Gender-related dissociation in outcomes in chronic heart failure: reduced mortality but similar hospitalization in women.
Pubmed ID: 19939481
Pubmed Central ID: PMC2888923
Journal: International journal of cardiology
Publication Date: April 1, 2011
MeSH Terms: Humans, Male, Adult, Female, Aged, Aged, 80 and over, Cohort Studies, Middle Aged, Sex Factors, Chronic Disease, Heart Failure, Hospitalization, Treatment Outcome, Young Adult, Follow-Up Studies, Survival Rate
Grants: R01 HL085561, R01-HL085561, R01 HL085561-04, R01 HL097047, R01 HL097047-01, R01-HL097047
Authors: Ahmed MI, Love TE, Aban I, Aronow WS, Ahmed A, Mujib M, Bittner V, Lainscak M, Piña IL
Cite As: Ahmed MI, Lainscak M, Mujib M, Love TE, Aban I, Piña IL, Aronow WS, Bittner V, Ahmed A. Gender-related dissociation in outcomes in chronic heart failure: reduced mortality but similar hospitalization in women. Int J Cardiol 2011 Apr 1;148(1):36-42. Epub 2009 Nov 24.
Studies:
- Digitalis Investigation Group (DIG)
- Systolic Blood Pressure Intervention Trial (SPRINT)
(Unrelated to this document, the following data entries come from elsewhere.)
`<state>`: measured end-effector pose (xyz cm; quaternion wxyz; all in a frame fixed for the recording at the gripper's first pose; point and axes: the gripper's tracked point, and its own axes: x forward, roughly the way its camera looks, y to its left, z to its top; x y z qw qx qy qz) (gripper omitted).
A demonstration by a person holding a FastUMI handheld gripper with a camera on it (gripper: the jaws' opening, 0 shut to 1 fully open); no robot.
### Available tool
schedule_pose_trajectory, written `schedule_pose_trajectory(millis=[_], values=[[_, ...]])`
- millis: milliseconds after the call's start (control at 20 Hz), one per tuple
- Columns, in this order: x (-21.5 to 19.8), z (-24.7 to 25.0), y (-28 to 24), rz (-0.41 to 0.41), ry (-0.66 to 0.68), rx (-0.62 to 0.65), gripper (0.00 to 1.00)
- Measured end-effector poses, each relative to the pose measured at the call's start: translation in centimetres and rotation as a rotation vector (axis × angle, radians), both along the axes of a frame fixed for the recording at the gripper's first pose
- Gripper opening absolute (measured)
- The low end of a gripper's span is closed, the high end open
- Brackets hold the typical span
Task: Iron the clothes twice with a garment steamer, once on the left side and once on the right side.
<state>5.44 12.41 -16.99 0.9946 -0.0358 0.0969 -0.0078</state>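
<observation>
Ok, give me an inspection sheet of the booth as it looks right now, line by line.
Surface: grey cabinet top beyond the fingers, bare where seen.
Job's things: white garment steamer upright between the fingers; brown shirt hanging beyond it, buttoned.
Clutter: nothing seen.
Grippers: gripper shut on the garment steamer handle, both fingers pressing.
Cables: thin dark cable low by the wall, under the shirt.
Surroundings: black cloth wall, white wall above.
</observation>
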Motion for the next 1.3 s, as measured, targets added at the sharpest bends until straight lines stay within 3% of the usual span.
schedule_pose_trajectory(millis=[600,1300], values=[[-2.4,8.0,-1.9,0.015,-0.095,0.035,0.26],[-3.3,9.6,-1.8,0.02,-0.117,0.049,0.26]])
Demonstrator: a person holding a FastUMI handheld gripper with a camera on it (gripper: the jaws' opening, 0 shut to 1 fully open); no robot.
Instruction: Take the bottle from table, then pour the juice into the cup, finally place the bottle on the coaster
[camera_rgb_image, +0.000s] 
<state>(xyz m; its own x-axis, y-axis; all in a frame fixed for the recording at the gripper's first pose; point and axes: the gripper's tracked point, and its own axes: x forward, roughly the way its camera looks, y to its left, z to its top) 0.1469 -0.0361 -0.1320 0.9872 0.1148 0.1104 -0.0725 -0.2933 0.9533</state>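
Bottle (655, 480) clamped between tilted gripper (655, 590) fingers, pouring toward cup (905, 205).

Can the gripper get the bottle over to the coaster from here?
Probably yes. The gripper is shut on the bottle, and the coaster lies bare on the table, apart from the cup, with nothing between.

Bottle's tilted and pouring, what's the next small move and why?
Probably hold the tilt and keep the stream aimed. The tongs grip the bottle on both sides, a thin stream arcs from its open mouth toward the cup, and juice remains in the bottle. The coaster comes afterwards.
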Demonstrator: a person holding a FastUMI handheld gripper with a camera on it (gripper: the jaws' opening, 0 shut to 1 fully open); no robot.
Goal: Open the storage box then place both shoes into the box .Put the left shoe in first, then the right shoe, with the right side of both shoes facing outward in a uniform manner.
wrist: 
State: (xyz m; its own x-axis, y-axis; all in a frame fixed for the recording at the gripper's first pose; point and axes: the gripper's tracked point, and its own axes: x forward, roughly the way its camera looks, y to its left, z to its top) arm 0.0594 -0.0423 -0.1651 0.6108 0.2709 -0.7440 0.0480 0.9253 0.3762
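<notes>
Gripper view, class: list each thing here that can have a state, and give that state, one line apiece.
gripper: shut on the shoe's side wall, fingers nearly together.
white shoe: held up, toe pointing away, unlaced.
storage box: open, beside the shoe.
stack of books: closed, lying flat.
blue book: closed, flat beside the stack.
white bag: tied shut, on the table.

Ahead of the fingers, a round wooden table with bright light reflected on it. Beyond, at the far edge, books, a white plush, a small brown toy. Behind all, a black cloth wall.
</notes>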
- Systolic Blood Pressure Intervention Trial Primary Outcome Paper (SPRINT-POP) Data
Abstract
BACKGROUND: The impact of gender on major natural history endpoints in heart failure (HF) has not been examined in a propensity-matched study. METHODS: Of the 7788 chronic systolic and diastolic HF patients in the Digitalis Investigation Group trial 1926 were women. Propensity scores for female gender were used to assemble a cohort of 1669 pairs of men and women who were well-balanced on 32 measured baseline characteristics. Matched hazard ratios (HR) and 95% confidence intervals (CI) for outcomes associated with female gender were calculated using stratified Cox regression models. RESULTS: All-cause mortality occurred in 36% (rate, 1256/10,000 person-years) and 30% (rate, 1008/10,000 person-years) of matched men and women respectively during 5 years of follow up (HR when women were compared with men, 0.82, 95% CI, 0.72-0.94, P=0.004). Female gender was also associated with reduced cardiovascular mortality (matched HR, 0.85; 95% CI, 0.73-0.99, P=0.037) and a trend toward reduced non-cardiovascular mortality (matched HR, 0.73; 95% CI, 0.53-1.00; P=0.053). All-cause hospitalization occurred in 67% (rate, 4003/10,000 person-years) and 65% (rate, 3762/10,000 person-years) matched male and female patients respectively (HR for women, 1.03, 95% CI, 0.93-1.15, P=0.538). Female gender was not associated with cardiovascular or HF hospitalization but was associated with hospitalization due to unstable angina pectoris (matched HR, 1.38; 95%CI, 1.11-1.72; P=0.003) and stroke (matched HR, 0.65; 95%CI, 0.46-0.92; P=0.014). CONCLUSIONS: In patients with chronic HF, female gender has a significant independent association with improved survival but has no association with all-cause, cardiovascular, or HF hospitalizations.